TASK TO COMPLETE:
Filter the entries, keeping every line with the word "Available".

++++++++

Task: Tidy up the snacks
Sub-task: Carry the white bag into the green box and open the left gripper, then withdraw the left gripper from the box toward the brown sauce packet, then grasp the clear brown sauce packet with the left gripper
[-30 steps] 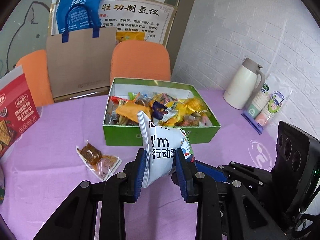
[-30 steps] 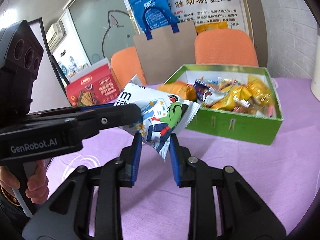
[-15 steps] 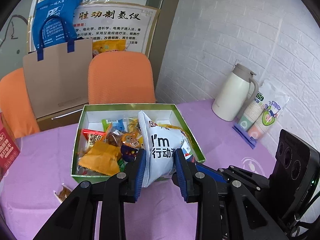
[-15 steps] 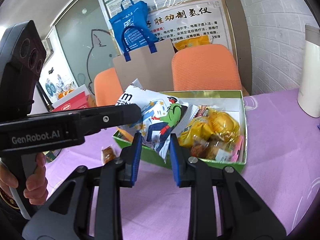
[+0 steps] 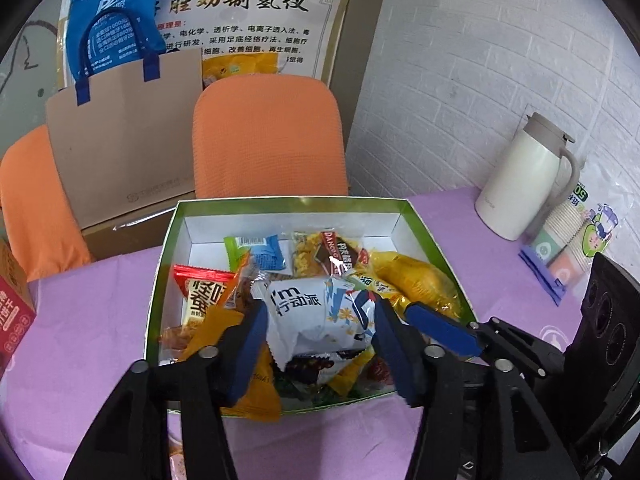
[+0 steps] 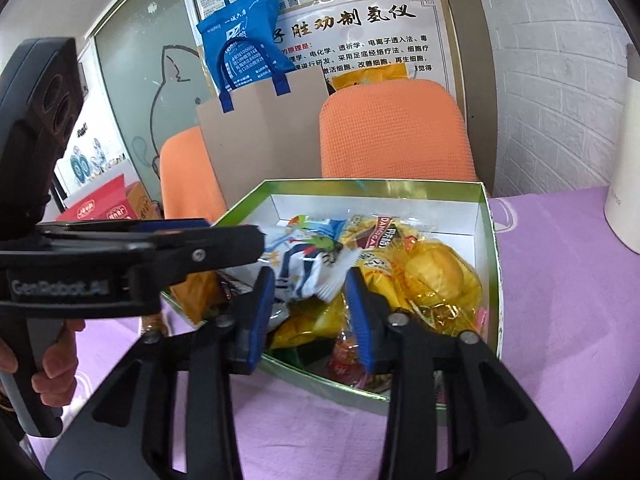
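Observation:
A white snack bag (image 5: 316,316) with blue print lies on top of the mixed snacks in the green box (image 5: 280,202). My left gripper (image 5: 320,332) straddles it with its jaws opening; the blue pads stand at the bag's two sides without squeezing it. In the right wrist view the same bag (image 6: 304,264) rests inside the box (image 6: 492,240), one corner between the spreading jaws of my right gripper (image 6: 310,300). Those jaws are opening too, and the pads are off the wrapper. The left gripper's fingers (image 6: 224,246) reach in from the left over the box's edge.
A white thermos (image 5: 524,184) and a pack of paper cups (image 5: 572,240) stand at the right on the purple tablecloth (image 5: 88,320). A red carton (image 5: 12,312) sits at the left edge. Orange chairs (image 5: 268,136) and a brown paper bag (image 5: 128,132) are behind the box. A hand (image 6: 52,368) grips the left gripper's handle.
Both grippers carried the white bag forward over the green box. Their jaws, shut on the bag before, have spread, and the bag now lies flat on the snacks inside.

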A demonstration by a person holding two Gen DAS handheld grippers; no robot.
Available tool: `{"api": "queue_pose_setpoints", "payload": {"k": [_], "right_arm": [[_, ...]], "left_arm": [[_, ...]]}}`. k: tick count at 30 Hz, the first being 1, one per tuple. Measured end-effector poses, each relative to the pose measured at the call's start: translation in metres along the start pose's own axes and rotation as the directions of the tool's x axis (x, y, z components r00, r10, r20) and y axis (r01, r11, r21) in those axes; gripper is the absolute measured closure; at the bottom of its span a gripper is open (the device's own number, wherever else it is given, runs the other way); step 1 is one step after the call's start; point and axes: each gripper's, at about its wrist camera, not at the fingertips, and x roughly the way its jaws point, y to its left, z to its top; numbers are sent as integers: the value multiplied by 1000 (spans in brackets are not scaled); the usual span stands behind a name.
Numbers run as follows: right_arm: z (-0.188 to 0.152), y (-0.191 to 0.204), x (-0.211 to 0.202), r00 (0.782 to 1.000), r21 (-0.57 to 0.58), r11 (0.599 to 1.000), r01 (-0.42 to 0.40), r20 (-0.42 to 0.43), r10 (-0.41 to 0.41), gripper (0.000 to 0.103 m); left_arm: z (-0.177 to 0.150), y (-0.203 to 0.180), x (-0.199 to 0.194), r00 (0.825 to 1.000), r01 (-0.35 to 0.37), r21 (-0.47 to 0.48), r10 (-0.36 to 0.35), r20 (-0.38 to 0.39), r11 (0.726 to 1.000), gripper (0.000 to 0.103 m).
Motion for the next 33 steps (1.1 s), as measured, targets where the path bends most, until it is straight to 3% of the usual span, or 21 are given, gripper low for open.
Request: {"api": "queue_pose_setpoints", "payload": {"k": [2,6,9,12,15,27,33], "right_arm": [[-2,1,-4,1000,0,1000,11,6,-11,41],[-4,7,-12,1000,-13,1000,10,14,-9,22],[-4,13,-18,1000,-19,1000,8,19,-8,18],[-6,18,-27,1000,-17,1000,1,21,0,0],[-10,23,-39,999,-17,999,-34,28,34,1],[-37,54,-64,998,-30,997,-68,6,68,1],[-60,65,-60,995,-17,996,-86,-55,85,1]], "left_arm": [[-5,5,-1,1000,-12,-10,13,9,1000,25],[-9,11,-8,999,-46,-21,46,23,999,17],[-12,11,-17,995,-91,-16,91,34,996,12],[-17,10,-32,985,-159,-16,159,64,987,0],[-23,11,-48,977,-195,-10,195,86,981,0],[-55,16,-99,972,-193,-28,195,133,981,0],[-77,50,-114,972,-192,-101,204,117,976,0]]}}
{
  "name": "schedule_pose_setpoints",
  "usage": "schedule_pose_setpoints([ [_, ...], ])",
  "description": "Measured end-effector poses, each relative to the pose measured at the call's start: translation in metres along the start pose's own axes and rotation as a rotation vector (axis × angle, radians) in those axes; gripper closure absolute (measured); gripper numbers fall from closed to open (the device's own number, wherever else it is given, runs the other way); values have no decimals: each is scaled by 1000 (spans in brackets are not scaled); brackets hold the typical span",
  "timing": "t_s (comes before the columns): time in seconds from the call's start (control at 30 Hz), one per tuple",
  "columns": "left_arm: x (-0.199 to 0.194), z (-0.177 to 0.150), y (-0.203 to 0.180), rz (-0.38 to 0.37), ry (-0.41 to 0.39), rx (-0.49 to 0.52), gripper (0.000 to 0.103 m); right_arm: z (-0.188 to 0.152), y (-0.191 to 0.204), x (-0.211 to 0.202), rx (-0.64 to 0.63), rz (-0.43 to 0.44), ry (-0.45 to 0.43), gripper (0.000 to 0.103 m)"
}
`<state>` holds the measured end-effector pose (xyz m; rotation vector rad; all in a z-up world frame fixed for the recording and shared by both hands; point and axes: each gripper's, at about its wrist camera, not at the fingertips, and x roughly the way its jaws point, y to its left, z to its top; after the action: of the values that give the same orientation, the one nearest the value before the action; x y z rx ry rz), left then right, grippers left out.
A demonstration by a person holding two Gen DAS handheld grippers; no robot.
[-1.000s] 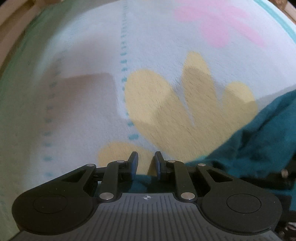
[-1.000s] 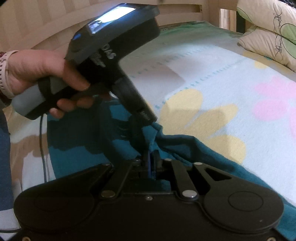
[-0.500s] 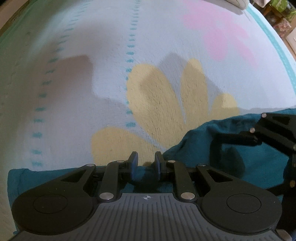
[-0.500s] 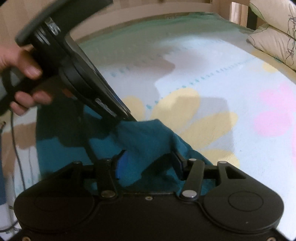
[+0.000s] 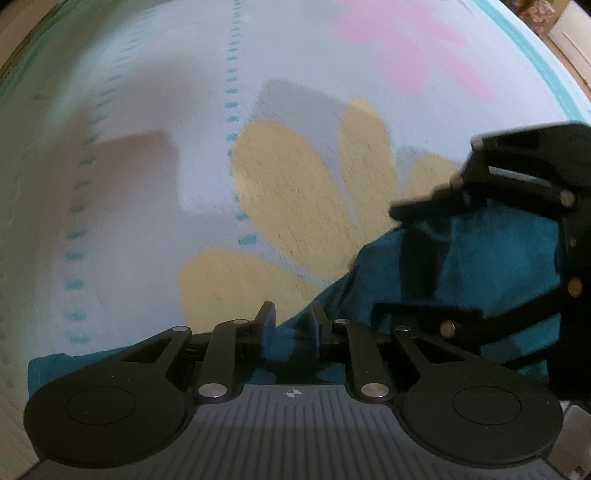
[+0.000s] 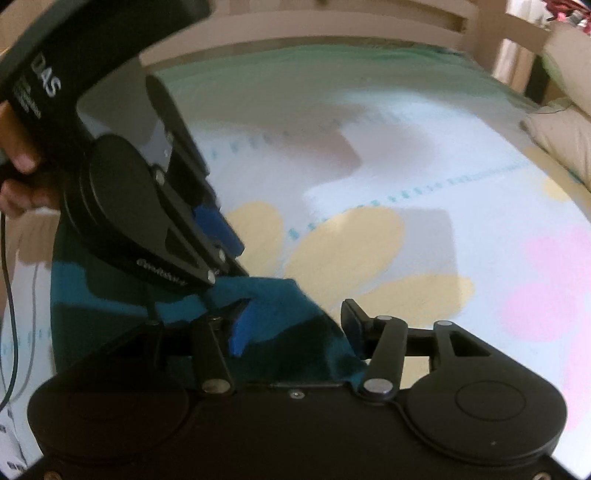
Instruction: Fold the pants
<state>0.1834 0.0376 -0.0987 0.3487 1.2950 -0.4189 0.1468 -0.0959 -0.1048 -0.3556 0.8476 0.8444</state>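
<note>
The teal pants lie on a pale bedspread with yellow and pink flowers. My left gripper has a narrow gap between its fingers, over the pants' edge, with cloth showing between them. It also shows in the right wrist view, low over the pants. My right gripper is open wide, its fingers on either side of a fold of teal cloth. It appears at the right of the left wrist view.
A wooden bed frame runs along the far side. Pillows lie at the right. A black cable hangs at the left. The person's hand holds the left gripper's handle.
My right gripper has opened from shut and let go of the cloth. My left gripper has come lower over the pants' edge and its fingers have parted a little.
</note>
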Motion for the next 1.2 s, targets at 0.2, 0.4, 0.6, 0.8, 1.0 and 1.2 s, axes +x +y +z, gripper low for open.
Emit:
schedule_pose_setpoints([
  [0.2, -4, 7, 19, -15, -30, -110, 84, -15, 17, -10, 3, 26, -5, 65],
  [0.4, 0, 18, 22, 1, -85, -173, 84, -24, 35, -10, 8, -19, -25, 64],
  [0.6, 9, 21, 5, 20, -71, -94, 84, -32, 52, -27, 31, -85, -94, 61],
  [0.8, 17, 20, 3, 20, -38, -83, 84, -34, 55, -26, 56, -81, -79, 61],
  [1.0, 18, 20, 5, 1, -29, -100, 84, -37, 59, -28, 92, -131, -123, 61],
  [1.2, 21, 20, 5, -2, -28, -96, 84, -37, 62, -28, 92, -131, -122, 61],
])
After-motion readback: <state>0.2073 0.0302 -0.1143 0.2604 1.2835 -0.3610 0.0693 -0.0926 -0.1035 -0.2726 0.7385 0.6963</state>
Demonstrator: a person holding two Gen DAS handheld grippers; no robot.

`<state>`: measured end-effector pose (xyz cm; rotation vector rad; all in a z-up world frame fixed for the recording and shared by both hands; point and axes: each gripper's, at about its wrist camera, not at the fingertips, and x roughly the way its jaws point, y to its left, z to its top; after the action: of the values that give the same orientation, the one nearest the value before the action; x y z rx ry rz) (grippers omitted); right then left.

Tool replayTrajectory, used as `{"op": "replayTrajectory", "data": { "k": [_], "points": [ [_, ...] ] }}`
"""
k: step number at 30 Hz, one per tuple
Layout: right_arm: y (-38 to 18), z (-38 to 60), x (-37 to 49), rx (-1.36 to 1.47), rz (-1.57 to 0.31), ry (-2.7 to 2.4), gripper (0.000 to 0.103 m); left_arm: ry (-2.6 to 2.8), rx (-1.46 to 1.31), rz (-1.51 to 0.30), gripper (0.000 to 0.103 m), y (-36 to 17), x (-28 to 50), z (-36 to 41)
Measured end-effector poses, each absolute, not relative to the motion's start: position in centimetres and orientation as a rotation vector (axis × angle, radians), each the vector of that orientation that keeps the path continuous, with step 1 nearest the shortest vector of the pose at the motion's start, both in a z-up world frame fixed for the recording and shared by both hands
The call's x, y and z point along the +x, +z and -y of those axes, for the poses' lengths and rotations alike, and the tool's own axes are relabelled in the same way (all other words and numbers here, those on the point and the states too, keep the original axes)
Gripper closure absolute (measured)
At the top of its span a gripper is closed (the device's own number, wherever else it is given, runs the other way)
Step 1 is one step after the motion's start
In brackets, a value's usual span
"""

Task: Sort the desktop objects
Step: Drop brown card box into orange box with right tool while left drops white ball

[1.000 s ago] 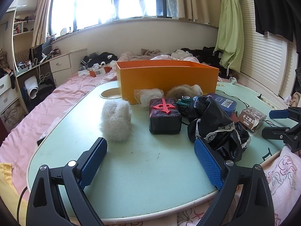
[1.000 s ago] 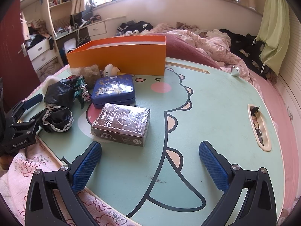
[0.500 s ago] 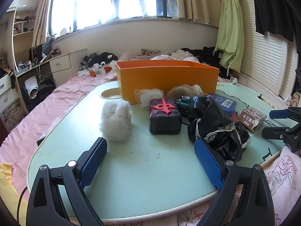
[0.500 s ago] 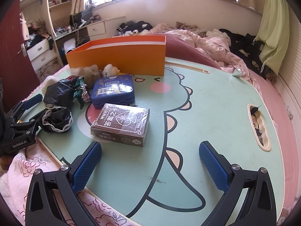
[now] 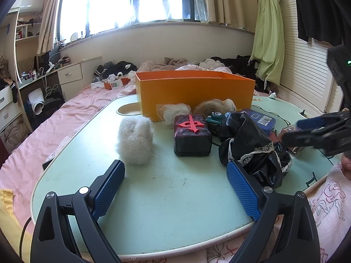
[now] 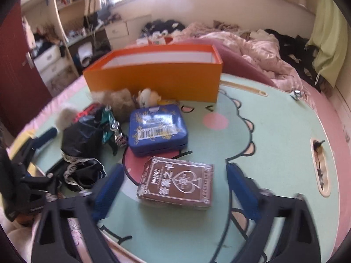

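Note:
On the green table stand an orange box (image 5: 193,92) (image 6: 153,79), a white fur ball (image 5: 135,141), a dark case with a red emblem (image 5: 192,138), black lace-trimmed cloth (image 5: 252,149) (image 6: 81,144), a blue tin (image 6: 156,129) and a brown card box (image 6: 177,182). My left gripper (image 5: 174,188) is open over bare table near the front edge. My right gripper (image 6: 175,186) is open, its fingers either side of the brown card box; it also shows in the left wrist view (image 5: 313,129).
Two more fur clumps (image 5: 173,111) lie in front of the orange box. The table has a cup recess at the back left (image 5: 128,110) and a slot on its right side (image 6: 320,168). A pink bed surrounds the table; drawers stand at the left.
My right gripper has moved forward and left so the brown card box now lies between its fingers. The left gripper has not moved.

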<state>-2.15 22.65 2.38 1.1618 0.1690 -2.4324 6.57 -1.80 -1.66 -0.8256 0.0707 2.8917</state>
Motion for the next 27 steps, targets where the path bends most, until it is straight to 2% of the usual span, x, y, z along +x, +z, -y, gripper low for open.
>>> {"op": "replayTrajectory", "data": {
  "k": [1,2,9,13,14,19,21,22,27],
  "points": [
    [2.0,-22.4,-2.2,1.180,-0.185,-2.425,0.046,2.889,-0.823,-0.068,0.009,-1.7,6.6,1.8],
    [2.0,-22.5,-2.0,1.158,-0.195,-2.446,0.047,2.891,-0.815,-0.067,0.009,-1.6,6.7,1.8],
    [2.0,-24.5,-1.4,1.113,-0.057,-2.508,0.048,2.944,-0.771,0.045,0.009,-0.4,7.2,3.4],
    [2.0,-24.7,-1.5,1.120,-0.024,-2.505,0.048,2.906,-0.850,0.078,0.012,1.1,5.3,4.8],
    [2.1,-24.7,-1.4,1.119,-0.028,-2.504,0.047,2.880,-0.901,0.098,0.021,1.6,4.4,5.3],
    [2.1,-24.4,-1.3,1.115,-0.041,-2.504,0.047,2.845,-1.068,0.105,0.050,1.6,1.2,6.6],
    [2.1,-24.4,-1.3,1.116,-0.039,-2.502,0.047,2.827,-1.141,0.073,0.066,0.8,0.3,6.5],
    [2.1,-24.4,-1.3,1.116,-0.040,-2.502,0.047,2.818,-1.171,0.065,0.080,0.3,0.1,6.5],
    [3.2,-24.3,-1.3,1.072,-0.058,-2.493,0.047,2.819,-1.050,0.090,0.081,1.6,1.8,6.7]
  ]
}}
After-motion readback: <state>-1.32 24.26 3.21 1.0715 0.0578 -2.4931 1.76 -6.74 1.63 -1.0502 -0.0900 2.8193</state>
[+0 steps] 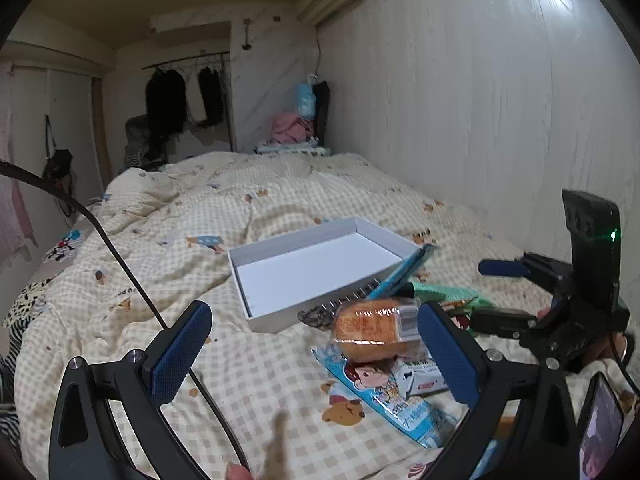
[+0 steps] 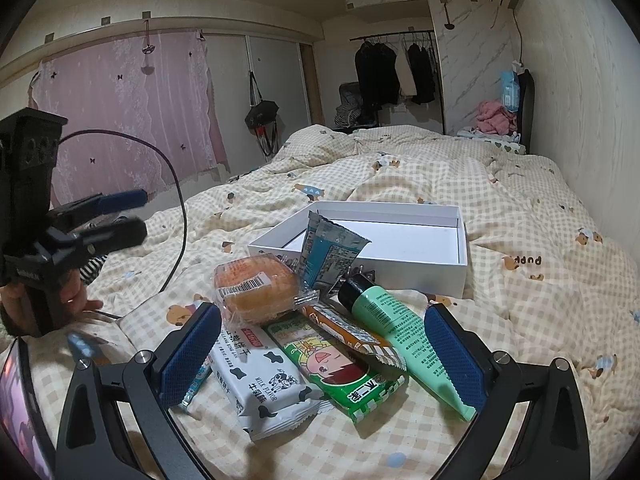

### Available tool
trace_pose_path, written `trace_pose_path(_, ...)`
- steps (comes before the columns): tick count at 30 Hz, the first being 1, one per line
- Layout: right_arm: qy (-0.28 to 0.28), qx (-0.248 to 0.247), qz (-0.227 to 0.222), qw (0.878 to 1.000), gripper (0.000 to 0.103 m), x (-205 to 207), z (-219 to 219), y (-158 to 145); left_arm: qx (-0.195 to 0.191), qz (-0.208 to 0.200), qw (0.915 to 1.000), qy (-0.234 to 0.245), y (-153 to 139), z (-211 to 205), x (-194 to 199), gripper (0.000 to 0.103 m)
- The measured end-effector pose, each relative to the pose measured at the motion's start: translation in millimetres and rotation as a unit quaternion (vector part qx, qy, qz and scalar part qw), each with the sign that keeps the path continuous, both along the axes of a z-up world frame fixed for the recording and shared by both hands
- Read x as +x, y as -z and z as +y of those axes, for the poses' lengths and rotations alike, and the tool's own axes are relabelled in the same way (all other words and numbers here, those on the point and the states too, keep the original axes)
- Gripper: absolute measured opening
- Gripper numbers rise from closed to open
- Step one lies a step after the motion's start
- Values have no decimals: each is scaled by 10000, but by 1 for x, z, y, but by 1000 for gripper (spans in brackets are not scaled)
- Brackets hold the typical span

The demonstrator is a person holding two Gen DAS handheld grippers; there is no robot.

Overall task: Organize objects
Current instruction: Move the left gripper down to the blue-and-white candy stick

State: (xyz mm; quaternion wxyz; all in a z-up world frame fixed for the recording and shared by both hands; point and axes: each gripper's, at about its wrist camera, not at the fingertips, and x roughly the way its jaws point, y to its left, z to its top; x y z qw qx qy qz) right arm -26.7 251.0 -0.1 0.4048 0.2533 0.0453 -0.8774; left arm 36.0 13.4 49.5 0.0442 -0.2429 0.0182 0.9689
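An empty white box point(image 2: 424, 276) lies open on the checked quilt point(image 2: 520, 208). In front of it is a heap of items: a wrapped bun point(image 2: 256, 288), a white milk-biscuit pack point(image 2: 264, 384), a green snack pack point(image 2: 340, 364), an orange packet point(image 2: 348, 332), a mint-green tube point(image 2: 404, 332) and a blue-grey sachet point(image 2: 328, 252). My right gripper point(image 2: 324, 356) hovers open over the heap, its pads touching nothing. My left gripper point(image 1: 316, 354) is open too, left of the bun point(image 1: 372, 332) and a blue cartoon packet point(image 1: 396, 400), near the box point(image 1: 312, 268).
Each gripper shows in the other's view: the right gripper point(image 1: 490, 292) and the left gripper point(image 2: 132, 216), held by a hand. A black cable point(image 1: 120, 260) trails across the quilt. The wall point(image 1: 480, 120) runs along the bed's right side. Clothes point(image 2: 494, 116) are piled at the far end.
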Motion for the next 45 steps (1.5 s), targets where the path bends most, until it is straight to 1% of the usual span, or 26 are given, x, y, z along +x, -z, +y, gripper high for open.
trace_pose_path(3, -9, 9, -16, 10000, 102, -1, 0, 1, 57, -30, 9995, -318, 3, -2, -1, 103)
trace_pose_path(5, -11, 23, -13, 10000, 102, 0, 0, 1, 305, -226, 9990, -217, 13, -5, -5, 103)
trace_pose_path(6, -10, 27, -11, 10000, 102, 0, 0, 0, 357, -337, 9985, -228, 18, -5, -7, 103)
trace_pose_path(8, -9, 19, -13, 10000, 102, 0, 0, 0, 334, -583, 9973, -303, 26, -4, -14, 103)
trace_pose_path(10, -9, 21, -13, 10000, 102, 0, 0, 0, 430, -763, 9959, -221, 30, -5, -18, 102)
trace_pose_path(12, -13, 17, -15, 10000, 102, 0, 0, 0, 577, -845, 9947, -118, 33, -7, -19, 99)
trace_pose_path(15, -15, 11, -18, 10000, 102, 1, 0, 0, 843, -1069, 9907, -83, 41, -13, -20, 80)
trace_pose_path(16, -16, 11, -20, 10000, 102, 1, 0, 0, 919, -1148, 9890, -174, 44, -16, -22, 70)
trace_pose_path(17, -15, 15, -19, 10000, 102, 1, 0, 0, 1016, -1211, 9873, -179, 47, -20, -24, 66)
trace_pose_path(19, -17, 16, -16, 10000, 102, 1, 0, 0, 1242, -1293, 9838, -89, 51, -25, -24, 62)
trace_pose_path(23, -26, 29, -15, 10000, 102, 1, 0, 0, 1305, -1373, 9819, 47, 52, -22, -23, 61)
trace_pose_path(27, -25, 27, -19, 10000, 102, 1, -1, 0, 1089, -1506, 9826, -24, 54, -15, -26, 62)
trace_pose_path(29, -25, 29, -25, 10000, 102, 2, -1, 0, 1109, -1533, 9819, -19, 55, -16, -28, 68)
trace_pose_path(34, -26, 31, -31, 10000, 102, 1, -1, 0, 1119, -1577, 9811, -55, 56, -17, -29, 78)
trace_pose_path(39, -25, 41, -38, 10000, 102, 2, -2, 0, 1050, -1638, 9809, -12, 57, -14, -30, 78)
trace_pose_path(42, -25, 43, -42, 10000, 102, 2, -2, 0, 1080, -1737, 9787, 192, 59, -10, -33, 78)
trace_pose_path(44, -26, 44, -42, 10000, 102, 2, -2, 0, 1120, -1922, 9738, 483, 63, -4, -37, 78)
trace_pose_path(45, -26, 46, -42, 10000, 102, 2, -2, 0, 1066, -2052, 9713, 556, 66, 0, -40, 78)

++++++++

EXERCISE SOLUTION:
Available tool: `{"api": "queue_pose_setpoints", "payload": {"k": [_], "right_arm": [[_, ...]], "left_arm": [[_, ...]]}}`. k: tick count at 30 Hz, the first being 1, one per tuple. Measured end-effector poses, each relative to the pose measured at the call's start: translation in metres along the start pose's own axes and rotation as the directions of the tool's x axis (x, y, z components r00, r10, r20) and y axis (r01, r11, r21) in those axes; gripper is the absolute measured closure; at the bottom of its span a gripper is open (the device's own number, wherever else it is given, runs the other way); step 1 is one step after the call's start; point and axes: each gripper's, at about its wrist camera, not at the fingertips, and x roughly the way its jaws point, y to its left, z to its top; numbers are sent as integers: the value multiplied by 1000 (spans in brackets are not scaled); the usual span stands behind a name.
### Available tool

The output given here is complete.